## Aim of the exercise
Reproduce all the entries exactly.

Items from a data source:
- - -

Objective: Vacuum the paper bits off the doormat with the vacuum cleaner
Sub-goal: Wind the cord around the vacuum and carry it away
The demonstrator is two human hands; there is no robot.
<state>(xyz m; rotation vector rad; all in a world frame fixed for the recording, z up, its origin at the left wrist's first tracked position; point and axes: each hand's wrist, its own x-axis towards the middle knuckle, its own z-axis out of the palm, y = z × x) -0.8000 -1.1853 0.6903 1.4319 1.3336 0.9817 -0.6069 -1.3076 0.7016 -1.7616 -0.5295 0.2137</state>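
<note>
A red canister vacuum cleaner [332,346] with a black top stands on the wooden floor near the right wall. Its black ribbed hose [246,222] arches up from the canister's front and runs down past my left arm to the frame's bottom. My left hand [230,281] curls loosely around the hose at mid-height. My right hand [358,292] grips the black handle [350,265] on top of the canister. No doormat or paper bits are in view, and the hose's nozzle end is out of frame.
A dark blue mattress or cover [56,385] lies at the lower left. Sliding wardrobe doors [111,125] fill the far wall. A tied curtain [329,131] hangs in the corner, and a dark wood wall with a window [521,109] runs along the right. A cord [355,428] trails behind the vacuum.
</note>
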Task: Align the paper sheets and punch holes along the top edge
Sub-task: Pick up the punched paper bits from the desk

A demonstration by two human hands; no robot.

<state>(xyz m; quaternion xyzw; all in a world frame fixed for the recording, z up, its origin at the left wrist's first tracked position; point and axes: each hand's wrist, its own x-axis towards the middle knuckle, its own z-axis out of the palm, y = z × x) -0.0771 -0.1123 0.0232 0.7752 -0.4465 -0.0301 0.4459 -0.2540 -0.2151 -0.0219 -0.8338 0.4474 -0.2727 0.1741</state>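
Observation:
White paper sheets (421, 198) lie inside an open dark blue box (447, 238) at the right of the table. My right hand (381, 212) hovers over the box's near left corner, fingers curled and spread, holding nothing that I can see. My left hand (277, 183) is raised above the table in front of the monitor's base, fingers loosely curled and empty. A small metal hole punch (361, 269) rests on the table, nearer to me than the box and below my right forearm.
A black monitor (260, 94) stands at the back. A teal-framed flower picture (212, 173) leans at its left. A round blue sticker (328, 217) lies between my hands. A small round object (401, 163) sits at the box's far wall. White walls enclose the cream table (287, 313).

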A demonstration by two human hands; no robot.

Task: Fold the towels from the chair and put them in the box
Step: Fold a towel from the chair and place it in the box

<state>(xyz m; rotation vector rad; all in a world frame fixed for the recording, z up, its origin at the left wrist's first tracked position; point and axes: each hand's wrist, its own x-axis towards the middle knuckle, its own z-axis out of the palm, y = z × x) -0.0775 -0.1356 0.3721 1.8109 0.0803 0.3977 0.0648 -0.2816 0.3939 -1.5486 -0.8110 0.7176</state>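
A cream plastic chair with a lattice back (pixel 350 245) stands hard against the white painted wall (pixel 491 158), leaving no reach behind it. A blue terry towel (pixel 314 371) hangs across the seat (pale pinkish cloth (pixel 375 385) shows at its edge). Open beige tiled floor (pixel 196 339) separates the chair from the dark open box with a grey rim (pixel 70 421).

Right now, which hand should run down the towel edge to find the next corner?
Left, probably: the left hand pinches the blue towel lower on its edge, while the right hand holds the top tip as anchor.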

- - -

## Task result
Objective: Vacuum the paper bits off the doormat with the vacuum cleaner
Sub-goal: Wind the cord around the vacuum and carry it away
The demonstrator is two human hands; there is no robot.
<state>(xyz m; rotation vector rad; all in a world frame fixed for the recording, z up, its origin at the left wrist's first tracked position; point and axes: each hand's wrist, its own x-axis towards the middle knuckle, its own z-axis out of the palm, y = z × x) -0.8000 -1.1853 0.6903 1.4319 1.3336 0.9817 -0.6069 -1.3076 0.7016 -1.7616 -0.5295 0.2137</state>
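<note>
A red canister vacuum cleaner [332,346] with a black top stands on the wooden floor near the right wall. Its black ribbed hose [246,222] arches up from the canister's front and runs down past my left arm to the frame's bottom. My left hand [230,281] curls loosely around the hose at mid-height. My right hand [358,292] grips the black handle [350,265] on top of the canister. No doormat or paper bits are in view, and the hose's nozzle end is out of frame.
A dark blue mattress or cover [56,385] lies at the lower left. Sliding wardrobe doors [111,125] fill the far wall. A tied curtain [329,131] hangs in the corner, and a dark wood wall with a window [521,109] runs along the right. A cord [355,428] trails behind the vacuum.
</note>
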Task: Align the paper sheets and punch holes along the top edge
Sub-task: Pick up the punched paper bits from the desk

A demonstration by two human hands; no robot.

<state>(xyz m; quaternion xyzw; all in a world frame fixed for the recording, z up, its origin at the left wrist's first tracked position; point and axes: each hand's wrist, its own x-axis towards the middle knuckle, its own z-axis out of the palm, y = z × x) -0.0771 -0.1123 0.0232 0.7752 -0.4465 -0.0301 0.4459 -0.2540 -0.2151 -0.0219 -0.8338 0.4474 -0.2727 0.1741</state>
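Observation:
White paper sheets (421, 198) lie inside an open dark blue box (447, 238) at the right of the table. My right hand (381, 212) hovers over the box's near left corner, fingers curled and spread, holding nothing that I can see. My left hand (277, 183) is raised above the table in front of the monitor's base, fingers loosely curled and empty. A small metal hole punch (361, 269) rests on the table, nearer to me than the box and below my right forearm.
A black monitor (260, 94) stands at the back. A teal-framed flower picture (212, 173) leans at its left. A round blue sticker (328, 217) lies between my hands. A small round object (401, 163) sits at the box's far wall. White walls enclose the cream table (287, 313).
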
A demonstration by two human hands; no robot.

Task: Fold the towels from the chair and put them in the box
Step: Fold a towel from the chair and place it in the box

<state>(xyz m; rotation vector rad; all in a world frame fixed for the recording, z up, its origin at the left wrist's first tracked position; point and axes: each hand's wrist, its own x-axis towards the middle knuckle, its own z-axis out of the palm, y = z × x) -0.0775 -0.1356 0.3721 1.8109 0.0803 0.3977 0.0648 -0.2816 0.3939 -1.5486 -0.8110 0.7176</state>
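A cream plastic chair with a lattice back (pixel 350 245) stands hard against the white painted wall (pixel 491 158), leaving no reach behind it. A blue terry towel (pixel 314 371) hangs across the seat (pale pinkish cloth (pixel 375 385) shows at its edge). Open beige tiled floor (pixel 196 339) separates the chair from the dark open box with a grey rim (pixel 70 421).

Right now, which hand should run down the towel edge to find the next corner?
Left, probably: the left hand pinches the blue towel lower on its edge, while the right hand holds the top tip as anchor.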

This completes the answer.